RUN sha256sum /sandbox/.openclaw/openclaw.json > /sandbox/.openclaw/.config-hash \
    && chmod 660 /sandbox/.openclaw/.config-hash \
    && chown sandbox:sandbox /sandbox/.openclaw/.config-hash

# DAC-protect .nemoclaw directory: /sandbox/.nemoclaw is Landlock read_write
# (for plugin state/config), but the parent and blueprints are immutable at
# runtime. Root ownership on the parent prevents the agent from renaming or
# replacing the root-owned blueprints directory. Only state/, migration/,
# snapshots/, and config.json are sandbox-owned for runtime writes.
# Sticky bit (1755): OpenShell's prepare_filesystem() chowns read_write paths
# to run_as_user at sandbox start, flipping this dir to sandbox:sandbox.
# The sticky bit survives the chown and prevents the sandbox user from
# renaming or deleting root-owned entries (blueprints/).
# Ref: https://github.com/NVIDIA/NemoClaw/issues/804
# Ref: https://github.com/NVIDIA/NemoClaw/issues/1607
RUN chown root:root /sandbox/.nemoclaw \
    && chmod 1755 /sandbox/.nemoclaw \
    && chown -R root:root /sandbox/.nemoclaw/blueprints \
    && chmod -R 755 /sandbox/.nemoclaw/blueprints \
    && mkdir -p /sandbox/.nemoclaw/state /sandbox/.nemoclaw/migration /sandbox/.nemoclaw/snapshots /sandbox/.nemoclaw/staging \
    && chown sandbox:sandbox /sandbox/.nemoclaw/state /sandbox/.nemoclaw/migration /sandbox/.nemoclaw/snapshots /sandbox/.nemoclaw/staging \
    && printf '%s' '{}' > /sandbox/.nemoclaw/config.json \
    && chown sandbox:sandbox /sandbox/.nemoclaw/config.json

# OpenShell 0.0.37's macOS VM backend currently remaps rootfs ownership to the
# host uid/gid inside the guest, while the entrypoint runs as non-root sandbox.

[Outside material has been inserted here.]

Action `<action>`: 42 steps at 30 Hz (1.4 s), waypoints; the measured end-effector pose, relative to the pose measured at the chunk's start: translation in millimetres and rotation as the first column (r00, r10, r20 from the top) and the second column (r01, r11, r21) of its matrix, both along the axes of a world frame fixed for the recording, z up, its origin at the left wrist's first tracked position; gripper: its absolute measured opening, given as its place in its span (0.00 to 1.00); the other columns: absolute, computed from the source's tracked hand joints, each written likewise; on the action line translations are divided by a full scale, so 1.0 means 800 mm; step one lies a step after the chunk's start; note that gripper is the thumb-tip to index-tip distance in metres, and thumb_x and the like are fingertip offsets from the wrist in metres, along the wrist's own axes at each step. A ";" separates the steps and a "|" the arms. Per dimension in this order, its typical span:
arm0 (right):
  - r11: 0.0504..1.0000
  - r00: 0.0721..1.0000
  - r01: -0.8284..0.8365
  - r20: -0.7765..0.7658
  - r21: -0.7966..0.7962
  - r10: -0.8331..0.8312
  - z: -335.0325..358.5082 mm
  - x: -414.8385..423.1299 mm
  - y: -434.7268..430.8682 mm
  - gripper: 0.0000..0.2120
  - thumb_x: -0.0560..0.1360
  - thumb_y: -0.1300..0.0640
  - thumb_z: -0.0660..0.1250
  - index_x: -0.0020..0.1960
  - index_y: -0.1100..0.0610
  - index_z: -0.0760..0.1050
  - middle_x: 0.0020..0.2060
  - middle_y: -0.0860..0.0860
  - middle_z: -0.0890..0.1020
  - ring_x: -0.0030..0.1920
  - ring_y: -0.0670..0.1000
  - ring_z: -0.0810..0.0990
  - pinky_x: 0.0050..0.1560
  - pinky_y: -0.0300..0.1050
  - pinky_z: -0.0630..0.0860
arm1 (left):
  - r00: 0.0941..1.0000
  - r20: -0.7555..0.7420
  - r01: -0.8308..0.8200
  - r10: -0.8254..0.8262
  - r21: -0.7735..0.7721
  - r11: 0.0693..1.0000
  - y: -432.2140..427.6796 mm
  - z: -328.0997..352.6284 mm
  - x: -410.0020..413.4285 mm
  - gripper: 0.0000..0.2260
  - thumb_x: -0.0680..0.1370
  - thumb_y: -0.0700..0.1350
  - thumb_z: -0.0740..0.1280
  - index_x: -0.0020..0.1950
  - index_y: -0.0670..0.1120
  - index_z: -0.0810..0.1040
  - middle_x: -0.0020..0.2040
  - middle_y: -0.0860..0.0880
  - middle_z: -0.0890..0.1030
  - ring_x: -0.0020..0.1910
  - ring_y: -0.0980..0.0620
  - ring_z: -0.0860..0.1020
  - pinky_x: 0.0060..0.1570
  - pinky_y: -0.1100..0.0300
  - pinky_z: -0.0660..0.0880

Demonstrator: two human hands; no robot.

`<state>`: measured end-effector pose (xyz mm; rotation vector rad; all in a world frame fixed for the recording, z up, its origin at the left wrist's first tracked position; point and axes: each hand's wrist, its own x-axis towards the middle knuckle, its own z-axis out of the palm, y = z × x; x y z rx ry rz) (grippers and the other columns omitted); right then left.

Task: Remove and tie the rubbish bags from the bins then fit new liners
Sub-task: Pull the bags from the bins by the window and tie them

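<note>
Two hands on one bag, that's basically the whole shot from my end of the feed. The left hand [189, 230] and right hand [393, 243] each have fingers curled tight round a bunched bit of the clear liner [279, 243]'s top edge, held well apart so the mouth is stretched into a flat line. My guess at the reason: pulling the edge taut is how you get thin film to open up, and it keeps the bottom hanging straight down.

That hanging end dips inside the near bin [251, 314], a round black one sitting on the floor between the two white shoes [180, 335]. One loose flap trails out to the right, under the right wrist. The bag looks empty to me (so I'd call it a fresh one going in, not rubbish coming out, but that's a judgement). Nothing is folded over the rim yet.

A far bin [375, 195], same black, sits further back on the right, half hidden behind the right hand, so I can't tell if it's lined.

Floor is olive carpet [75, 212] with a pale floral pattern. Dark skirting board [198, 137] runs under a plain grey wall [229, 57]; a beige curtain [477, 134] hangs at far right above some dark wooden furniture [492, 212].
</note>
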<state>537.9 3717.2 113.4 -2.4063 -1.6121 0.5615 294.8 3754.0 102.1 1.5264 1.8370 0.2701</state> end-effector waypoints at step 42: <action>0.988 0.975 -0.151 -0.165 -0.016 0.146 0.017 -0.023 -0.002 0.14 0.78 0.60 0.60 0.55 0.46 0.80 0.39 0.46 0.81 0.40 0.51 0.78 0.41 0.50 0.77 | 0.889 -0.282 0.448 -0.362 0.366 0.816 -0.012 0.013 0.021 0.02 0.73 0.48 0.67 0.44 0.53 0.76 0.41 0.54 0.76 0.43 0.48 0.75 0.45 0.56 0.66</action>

# Enable this only for Darwin VM builds so Linux Docker-driver sandboxes keep
# the tighter group-only mutable-default permissions.

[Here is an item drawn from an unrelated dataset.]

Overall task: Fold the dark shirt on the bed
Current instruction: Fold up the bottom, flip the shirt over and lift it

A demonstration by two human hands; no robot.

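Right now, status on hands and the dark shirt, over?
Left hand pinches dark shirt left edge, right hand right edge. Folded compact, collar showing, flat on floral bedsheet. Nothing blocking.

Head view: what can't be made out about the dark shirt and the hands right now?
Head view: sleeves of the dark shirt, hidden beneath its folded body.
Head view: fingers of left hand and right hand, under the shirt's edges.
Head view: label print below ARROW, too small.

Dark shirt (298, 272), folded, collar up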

RUN if [ "$NEMOCLAW_DARWIN_VM_COMPAT" = "1" ]; then \
        chmod -R a+rwX /sandbox/.openclaw; \
        find /sandbox/.openclaw -type d -exec chmod a+rwx {} +; \
        chmod a+rw /sandbox/.openclaw/openclaw.json /sandbox/.openclaw/.config-hash; \
        for p in /sandbox/.nemoclaw/state /sandbox/.nemoclaw/migration /sandbox/.nemoclaw/snapshots /sandbox/.nemoclaw/staging; do \
            chmod -R a+rwX "$p"; \
            find "$p" -type d -exec chmod a+rwx {} +; \
        done; \
        chmod a+rw /sandbox/.nemoclaw/config.json; \
    fi

# Temporary workaround for OpenTelemetry JS OTLP/HTTP proxy handling.
# When diagnostics OTEL is enabled, patch the bundled exporter so Node's
# NODE_USE_ENV_PROXY=1 handling can apply instead of forcing the default agent.

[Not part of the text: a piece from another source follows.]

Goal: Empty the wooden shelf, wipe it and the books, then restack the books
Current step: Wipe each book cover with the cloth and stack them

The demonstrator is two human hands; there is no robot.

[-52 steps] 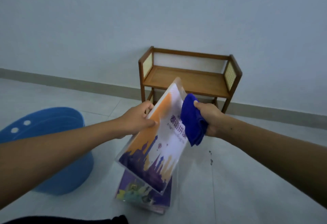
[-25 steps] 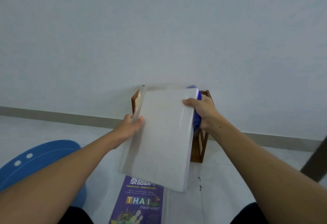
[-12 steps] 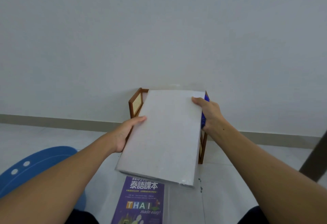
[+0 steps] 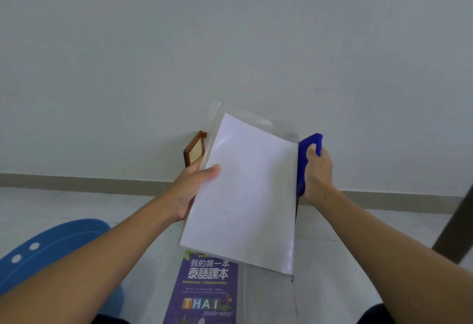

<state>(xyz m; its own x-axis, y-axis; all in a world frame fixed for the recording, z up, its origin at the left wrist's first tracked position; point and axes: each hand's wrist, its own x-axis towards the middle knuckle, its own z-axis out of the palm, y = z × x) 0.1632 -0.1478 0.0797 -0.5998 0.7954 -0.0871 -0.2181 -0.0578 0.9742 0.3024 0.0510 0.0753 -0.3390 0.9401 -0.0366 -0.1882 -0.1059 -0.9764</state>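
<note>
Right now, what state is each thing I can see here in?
White-backed book: held up, tilted, plain side to camera, in clear wrapping.
Left hand: fingers gripping the book's left edge.
Right hand: closed on the blue cloth, at the book's right edge.
Purple Thai book: flat on the floor, cover up.
Wooden shelf: mostly hidden behind the book.
Blue stool: on the floor, untouched.

The left hand [image 4: 190,190] held a white-backed book [image 4: 245,195], tilted, by its left edge, thumb on the cover. Against the book's right edge the right hand [image 4: 318,170] gripped a blue cloth [image 4: 304,152]. Behind the book a shelf [image 4: 194,151] corner showed. Below it a purple book [image 4: 207,290] lay on the floor; a blue stool [image 4: 58,244] stood lower left of it.
</note>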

# Remove once https://github.com/open-telemetry/opentelemetry-js/issues/6638
# is fixed in @opentelemetry/otlp-exporter-base.
# hadolint ignore=DL4006
RUN set -eu; \
    if [ "$NEMOCLAW_OPENCLAW_OTEL" = "1" ]; then \
        target="$(find /sandbox/.openclaw \
            -path '*/@opentelemetry/otlp-exporter-base/build/src/transport/http-transport-utils.js' \
            -print -quit 2>/dev/null || true)"; \
        if [ -z "$target" ]; then \
            echo "ERROR: NEMOCLAW_OPENCLAW_OTEL=1 but otlp-exporter-base transport was not found" >&2; \
            exit 1; \
        fi; \
        if grep -q 'NODE_USE_ENV_PROXY' "$target"; then \
            echo "INFO: OpenTelemetry OTLP proxy patch already present in $target"; \
        else \
            owner="$(stat -c '%u:%g' "$target")"; \
            mode="$(stat -c '%a' "$target")"; \
            cp -p "$target" "$target.bak"; \
            sed -i "0,/^[[:space:]]*agent,$/s//        agent: process.env.NODE_USE_ENV_PROXY === '1' ? undefined : agent,/" "$target"; \
            grep -q 'NODE_USE_ENV_PROXY' "$target" || { \
                echo "ERROR: failed to patch OpenTelemetry OTLP transport at $target" >&2; \
                exit 1; \
            }; \
            chown "$owner" "$target"; \
            chmod "$mode" "$target"; \
            echo "INFO: patched OpenTelemetry OTLP proxy handling in $target"; \
        fi; \
    fi

# Health check: poll the gateway's /health endpoint so Docker (and Compose)
# can detect and restart unhealthy containers in standalone deployments.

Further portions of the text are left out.